Reg No
11810001
Rating
Regional
Categories of Special Interest
Architectural, Historical, Social
Original Use
House
In Use As
House
Date
1790 - 1810
Coordinates
267295, 219412
Date Recorded
12/06/2002
Date Updated
--/--/--
Terraced four-bay two-storey house, c.1800, on an L-shaped plan on a corner site with three-bay side elevation to north-west. Extensively renovated, c.1980, with openings remodelled to ground floor to accommodate commercial use having fascia over. Hipped and gable-ended roof on an L-shaped plan. Replacement artificial slate, c.1980. Decorative iron ridge tiles. Rendered chimney stacks. Rendered coping to gable. Cast-iron rainwater goods on rendered eaves course. Rendered walls. Painted. Channelled piers to corners. Square-headed openings (remodelled, c.1980, to ground floor). Stone sills (replacement concrete sills, c.1980, to ground floor). Replacement timber casement windows, c.1980. Replacement fixed-pane timber windows, c.1980, to ground floor with replacement glazed timber panelled door, c.1980, having overlight. Timber fascia, c.1980, over openings to ground floor on both elevations supported by timber pilasters. Square-headed door opening to side elevation to north-west approached by flight of steps. Replacement timber panelled door, c.1980. Decorative overlight. Road fronted on a corner site. Concrete brick cobbled footpath to front. Attached three-bay two-storey outbuilding with half-attic, c.1800, to north-east with segmental-headed integral carriageway. Reroofed and renovated, c.1980, with additional window opening inserted. Gable-ended roof (shared with building to north-east). Replacement artificial slate, c.1980. Concrete ridge tiles. Replacement aluminium rainwater goods on eaves course. Rendered walls. Painted. Iron tie plates. Square-headed slit-style window openings. No sills. Square-headed window opening, c.1980, to right with concrete sill and timber casement window. Segmental-headed integral carriageway to left.
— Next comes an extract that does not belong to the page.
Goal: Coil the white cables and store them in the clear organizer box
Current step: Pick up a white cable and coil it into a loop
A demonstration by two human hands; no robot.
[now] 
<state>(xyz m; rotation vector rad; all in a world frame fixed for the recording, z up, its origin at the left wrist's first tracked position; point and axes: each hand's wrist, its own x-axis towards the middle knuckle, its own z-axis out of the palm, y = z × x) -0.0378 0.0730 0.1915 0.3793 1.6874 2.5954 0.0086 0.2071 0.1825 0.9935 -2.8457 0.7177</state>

Timber boarded doors with timber overpanel.
This house, remodelled to ground floor in the late twentieth century to accommodate a commercial use, is a prominent building located in the centre of Rathangan, terminating the vista of the road leading into the town from the north-west while flanking Market Square to north-east, forming an attractive corner leading on to Chapel Street to the north-east. Of social and historic significance, the house represents a component of the early development of the historic core of Rathangan in the late eighteenth/early nineteenth centuries. Originally designed as a symmetrically-planned composition of graceful, balanced proportions, the remodelled openings detract from the harmony of the original design and present a blank appearance to the ground floor. Future renovation works might aim to restore the original form of the openings, thus presenting a more accurate representation of the original appearance. The house retains little original features and materials, although the decorative overlight and iron ridge tiles are important survivals. The outbuilding, adjacent to north-east, remains substantially unaltered in terms of its form and is an attractive feature on the streetscape of Chapel Street.